Dari analisis yang dilakukan, secara umum, program penyaluran dana PSKS di beberapa daerah proyek percontohan telah dilaksanakan cukup efektif. Beberapa atribut yang dipersepsikan masyarakat miskin sebagai sesuatu yang penting dan telah dilaksanakan dengan baik oleh pemerintah adalah (1) pendataan terlebih dahulu calon penerima dana PSKS; (2) penyerahan kartu identitas PSKS; (3) kesesuaian besaran dana yang diterima dengan yang ditetapkan pemerintah; dan (4) tidak ada tambahan biaya dalam pencairan dana PSKS.
Selain itu, program LKD bertujuan meningkatkan keuangan inklusif bagi masyarakat miskin, salah satu cara diantaranya melalui pemberian bantuan sosial PSKS dalam rekening yang tersimpan dalam simcard telepon seluler. Namun demikian, simcard tersebut belum digunakan secara baik oleh peserta PSKS, karena pada umumnya para peserta PSKS sudah memiliki simcard untuk keperluan aktifitas komunikasi. Hal ini menyebabkan simcard yang dibagikan oleh pemerintah menjadi tidak berfungsi. Disisi lain, sejumlah simcard dari provider tertentu memiliki signal yang kurang baik.
Pengetahuan peserta mengenai LKD yang terbatas juga menentukan tingkat penggunaan transaksi digital. Para peserta PSKS yang telah memiliki simcard belum menggunakan transaksi digital secara optimal.
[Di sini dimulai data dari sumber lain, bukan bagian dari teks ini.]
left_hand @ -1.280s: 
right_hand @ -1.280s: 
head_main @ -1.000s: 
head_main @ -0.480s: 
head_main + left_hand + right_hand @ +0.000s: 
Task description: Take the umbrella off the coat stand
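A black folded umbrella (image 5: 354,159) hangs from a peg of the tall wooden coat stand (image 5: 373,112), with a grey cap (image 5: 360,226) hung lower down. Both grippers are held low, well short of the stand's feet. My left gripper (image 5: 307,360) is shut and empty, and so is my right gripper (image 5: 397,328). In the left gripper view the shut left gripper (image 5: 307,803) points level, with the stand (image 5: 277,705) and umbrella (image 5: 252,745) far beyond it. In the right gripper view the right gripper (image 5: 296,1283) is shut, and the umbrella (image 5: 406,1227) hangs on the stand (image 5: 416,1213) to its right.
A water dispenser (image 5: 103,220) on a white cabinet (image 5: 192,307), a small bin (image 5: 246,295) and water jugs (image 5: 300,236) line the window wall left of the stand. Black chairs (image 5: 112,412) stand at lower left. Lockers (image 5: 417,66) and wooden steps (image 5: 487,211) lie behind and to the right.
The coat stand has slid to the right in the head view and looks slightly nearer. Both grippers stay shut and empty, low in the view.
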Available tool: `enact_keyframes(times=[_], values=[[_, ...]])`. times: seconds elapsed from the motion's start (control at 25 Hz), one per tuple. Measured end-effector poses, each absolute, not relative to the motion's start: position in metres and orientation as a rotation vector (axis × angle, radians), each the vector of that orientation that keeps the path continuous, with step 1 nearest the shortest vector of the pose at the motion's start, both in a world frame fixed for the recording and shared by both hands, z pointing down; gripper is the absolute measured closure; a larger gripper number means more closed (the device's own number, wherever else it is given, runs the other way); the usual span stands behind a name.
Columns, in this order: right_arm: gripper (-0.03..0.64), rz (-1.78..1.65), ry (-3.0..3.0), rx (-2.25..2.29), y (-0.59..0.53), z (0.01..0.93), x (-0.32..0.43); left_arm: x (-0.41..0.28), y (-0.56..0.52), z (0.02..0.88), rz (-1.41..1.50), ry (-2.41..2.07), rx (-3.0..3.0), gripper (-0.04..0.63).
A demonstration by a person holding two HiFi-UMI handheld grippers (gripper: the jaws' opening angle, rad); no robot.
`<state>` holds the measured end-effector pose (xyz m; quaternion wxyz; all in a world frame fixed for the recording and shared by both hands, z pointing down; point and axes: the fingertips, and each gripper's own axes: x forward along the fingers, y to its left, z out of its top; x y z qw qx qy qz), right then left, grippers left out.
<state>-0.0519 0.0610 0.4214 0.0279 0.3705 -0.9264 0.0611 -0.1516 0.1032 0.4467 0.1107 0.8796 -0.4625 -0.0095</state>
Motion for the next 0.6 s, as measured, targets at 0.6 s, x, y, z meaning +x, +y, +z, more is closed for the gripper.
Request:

Hal ini disebabkan pengetahuan peserta PSKS yang terbatas dan kurangnya desiminasi oleh PT. Pos Indonesia (Persero) dan PT. Bank Mandiri, Tbk (Persero) sebagai penyalur dana PSKS.
Penyaluran dana PSKS dengan cara pemberian dana yang tersimpan dalam simcard dalam rangka keuangan inklusif juga belum bisa diandalkan. Terbukti seluruh dana dalam rekening digital tersebut diambil seluruhnya oleh peserta tanpa menyisakan dana untuk ditabung. Hal ini disebabkan peserta PSKS yang menerima dana tersebut tidak menyadari bahwa simcard merupakan sebuah tabungan karena tidak dilengkapi dengan buku tabungan.
Berdasarkan simpulan ini, sejumlah rekomendasi perlu disampaikan, yaitu bahwa mekanisme PSKS LKD ini dapat diimplementasikan pada daerah lain yang sudah ditargetkan pemerintah, serta program bantuan sosial lainnya seperti JKN, Jamsostek, JHT dan Tapera. Dalam hal pembenahan yang perlu dilakukan pada program PSKS LKD adalah menyangkut simcard, dimana pemberian simcard baru ditiadakan, cukup menggunakan handphone yang sudah dimiliki peserta PSKS. Bagi peserta yang belum memiliki handphone, penyaluran dana PSKS seyogianya tetap melalui kantor PT. Pos Indonesia (Persero). Selanjutnya peran PT. Bank Mandiri, Tbk (Persero) sebagai penyalur dana PSKS perlu dievaluasi. Kajian ini juga merekomendasikan agar Bank memberikan buku tabungan dalam rangka menciptakan efek psikologis yang positif pda para penerima bantuan sosial PSKS dengan harapan mereka benar-benar merasa memiliki sebuah tabungan. Selain itu, peserta PSKS perlu diedukasi penggunaan handphone dalam transaksi dana PSKS.
Pandangan dan pendapat yang dikemukakan dalam artikel ini adalah dari penulis dan tidak mencerminkan kebijakan resmi dari Badan Kebijakan Fiskal, Kementerian Keuangan, Republik Indonesia.
The views and opinions expressed in this article are those of the authors and do not necessarily reflect the official policy from Fiscal Policy Agency, Ministry of Finance, Republic of Indonesia.